■ **Task description**: Line by line, set down the following material again exactly.

■ **Dataset excerpt**:
BEGIN

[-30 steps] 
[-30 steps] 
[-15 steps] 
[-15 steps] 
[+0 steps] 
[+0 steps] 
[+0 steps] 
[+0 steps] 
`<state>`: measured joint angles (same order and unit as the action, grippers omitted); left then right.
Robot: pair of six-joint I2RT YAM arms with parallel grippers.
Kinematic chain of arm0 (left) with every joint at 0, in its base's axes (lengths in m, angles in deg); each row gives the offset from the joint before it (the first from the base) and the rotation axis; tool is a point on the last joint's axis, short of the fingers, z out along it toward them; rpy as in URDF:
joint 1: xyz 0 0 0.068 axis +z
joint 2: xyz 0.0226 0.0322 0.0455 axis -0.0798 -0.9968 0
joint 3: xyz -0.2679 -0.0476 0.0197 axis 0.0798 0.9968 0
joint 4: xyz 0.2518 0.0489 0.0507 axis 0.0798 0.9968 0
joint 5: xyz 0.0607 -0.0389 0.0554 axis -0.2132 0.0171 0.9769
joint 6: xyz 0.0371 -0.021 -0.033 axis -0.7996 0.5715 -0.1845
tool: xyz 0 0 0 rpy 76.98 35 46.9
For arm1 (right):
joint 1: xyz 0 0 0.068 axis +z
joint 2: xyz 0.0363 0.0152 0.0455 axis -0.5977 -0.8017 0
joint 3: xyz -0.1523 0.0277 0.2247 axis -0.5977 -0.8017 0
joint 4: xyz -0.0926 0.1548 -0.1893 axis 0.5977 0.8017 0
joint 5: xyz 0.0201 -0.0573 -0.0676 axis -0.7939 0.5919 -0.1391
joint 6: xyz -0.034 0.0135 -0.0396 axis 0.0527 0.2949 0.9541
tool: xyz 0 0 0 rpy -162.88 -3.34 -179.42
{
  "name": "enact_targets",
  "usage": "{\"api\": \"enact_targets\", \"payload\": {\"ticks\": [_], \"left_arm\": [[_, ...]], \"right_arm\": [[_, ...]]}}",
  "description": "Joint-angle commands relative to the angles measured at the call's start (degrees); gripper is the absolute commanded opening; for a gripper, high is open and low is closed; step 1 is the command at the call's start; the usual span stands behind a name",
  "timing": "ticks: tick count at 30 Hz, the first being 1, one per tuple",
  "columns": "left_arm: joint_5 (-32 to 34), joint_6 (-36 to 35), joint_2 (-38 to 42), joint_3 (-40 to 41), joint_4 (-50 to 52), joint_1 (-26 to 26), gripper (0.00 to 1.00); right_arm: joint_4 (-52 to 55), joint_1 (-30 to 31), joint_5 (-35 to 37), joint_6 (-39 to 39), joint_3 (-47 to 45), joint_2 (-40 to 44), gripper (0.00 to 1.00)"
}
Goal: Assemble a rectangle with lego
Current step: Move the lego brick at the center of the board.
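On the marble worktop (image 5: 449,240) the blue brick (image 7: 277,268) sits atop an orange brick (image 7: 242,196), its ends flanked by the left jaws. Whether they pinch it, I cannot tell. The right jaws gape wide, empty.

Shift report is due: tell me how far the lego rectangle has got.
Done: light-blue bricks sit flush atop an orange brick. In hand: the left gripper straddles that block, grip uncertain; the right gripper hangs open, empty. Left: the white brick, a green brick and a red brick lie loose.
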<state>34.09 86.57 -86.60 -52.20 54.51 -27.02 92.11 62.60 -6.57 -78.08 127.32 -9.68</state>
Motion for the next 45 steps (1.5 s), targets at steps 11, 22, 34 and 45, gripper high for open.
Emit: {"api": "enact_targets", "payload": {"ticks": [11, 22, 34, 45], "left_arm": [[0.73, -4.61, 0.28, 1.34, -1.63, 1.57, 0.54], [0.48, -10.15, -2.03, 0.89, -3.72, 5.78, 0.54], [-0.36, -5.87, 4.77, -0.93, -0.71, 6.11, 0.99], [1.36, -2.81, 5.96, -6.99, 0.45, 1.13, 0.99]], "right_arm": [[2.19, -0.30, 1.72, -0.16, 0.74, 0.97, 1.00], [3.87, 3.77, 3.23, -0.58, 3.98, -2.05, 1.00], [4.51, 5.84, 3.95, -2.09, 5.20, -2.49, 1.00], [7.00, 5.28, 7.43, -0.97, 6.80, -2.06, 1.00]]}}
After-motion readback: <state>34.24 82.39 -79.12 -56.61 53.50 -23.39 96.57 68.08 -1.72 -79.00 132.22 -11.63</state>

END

■ **Answer space**:
[-30 steps] 
[-30 steps] 
[-15 steps] 
[-15 steps] 
[+0 steps] 
[+0 steps] 
[+0 steps] 
[+0 steps] 
`<state>`: measured joint angles (same order and unit as the action, grippers omitted); left then right.
Robot: pair of six-joint I2RT YAM arms with parallel grippers.
Kinematic chain of arm0 (left) with every joint at 0, in its base's axes (lengths in m, angles in deg); each row gives the offset from the joint before it (the first from the base) and the rotation axis; tool is a point on the last joint's axis, short of the fingers, z out along it toward them; rpy as in URDF:
joint 1: xyz 0 0 0.068 axis +z
joint 2: xyz 0.0226 0.0322 0.0455 axis -0.0798 -0.9968 0
joint 3: xyz -0.2679 -0.0476 0.0197 axis 0.0798 0.9968 0
joint 4: xyz 0.2518 0.0489 0.0507 axis 0.0798 0.9968 0
joint 5: xyz 0.0607 -0.0389 0.0554 axis -0.2132 0.0171 0.9769
joint 6: xyz 0.0371 -0.021 -0.033 axis -0.7996 0.5715 -0.1845
tool: xyz 0 0 0 rpy 76.98 35 46.9
For arm1 (right):
joint 1: xyz 0 0 0.068 axis +z
joint 2: xyz 0.0363 0.0152 0.0455 axis -0.5977 -0.8017 0
joint 3: xyz -0.1523 0.0277 0.2247 axis -0.5977 -0.8017 0
joint 4: xyz -0.0926 0.1548 -0.1893 axis 0.5977 0.8017 0
joint 5: xyz 0.0201 -0.0573 -0.0676 axis -0.7939 0.5919 -0.1391
joint 6: xyz -0.034 0.0135 -0.0396 axis 0.0527 0.2949 0.9541
tool: xyz 0 0 0 rpy -162.88 -3.34 -179.42
{
  "name": "enact_targets",
  "usage": "{\"api\": \"enact_targets\", \"payload\": {\"ticks\": [_], \"left_arm\": [[_, ...]], \"right_arm\": [[_, ...]]}}",
  "description": "Joint-angle commands relative to the angles measured at the call's start (degrees); gripper is the absolute commanded opening; for a gripper, high is open and low is closed; step 1 is the command at the call's start; the usual span stands behind a name",
  "timing": "ticks: tick count at 30 Hz, the first being 1, one per tuple",
  "columns": "left_arm: joint_5 (-32 to 34), joint_6 (-36 to 35), joint_2 (-38 to 42), joint_3 (-40 to 41), joint_4 (-50 to 52), joint_1 (-26 to 26), gripper (0.00 to 1.00); right_arm: joint_4 (-52 to 55), joint_1 (-30 to 31), joint_5 (-35 to 37), joint_6 (-39 to 39), joint_3 (-47 to 45), joint_2 (-40 to 44), gripper (0.00 to 1.00)"
}
Goal: Assemble a rectangle with lego
Current step: Move the lego brick at the center of the board.
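On the marble worktop (image 5: 449,240) the blue brick (image 7: 277,268) sits atop an orange brick (image 7: 242,196), its ends flanked by the left jaws. Whether they pinch it, I cannot tell. The right jaws gape wide, empty.

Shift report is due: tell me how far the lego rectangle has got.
Done: light-blue bricks sit flush atop an orange brick. In hand: the left gripper straddles that block, grip uncertain; the right gripper hangs open, empty. Left: the white brick, a green brick and a red brick lie loose.
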<state>34.09 86.57 -86.60 -52.20 54.51 -27.02 92.11 62.60 -6.57 -78.08 127.32 -9.68</state>
Motion for the next 45 steps (1.5 s), targets at steps 11, 22, 34 and 45, gripper high for open.
Emit: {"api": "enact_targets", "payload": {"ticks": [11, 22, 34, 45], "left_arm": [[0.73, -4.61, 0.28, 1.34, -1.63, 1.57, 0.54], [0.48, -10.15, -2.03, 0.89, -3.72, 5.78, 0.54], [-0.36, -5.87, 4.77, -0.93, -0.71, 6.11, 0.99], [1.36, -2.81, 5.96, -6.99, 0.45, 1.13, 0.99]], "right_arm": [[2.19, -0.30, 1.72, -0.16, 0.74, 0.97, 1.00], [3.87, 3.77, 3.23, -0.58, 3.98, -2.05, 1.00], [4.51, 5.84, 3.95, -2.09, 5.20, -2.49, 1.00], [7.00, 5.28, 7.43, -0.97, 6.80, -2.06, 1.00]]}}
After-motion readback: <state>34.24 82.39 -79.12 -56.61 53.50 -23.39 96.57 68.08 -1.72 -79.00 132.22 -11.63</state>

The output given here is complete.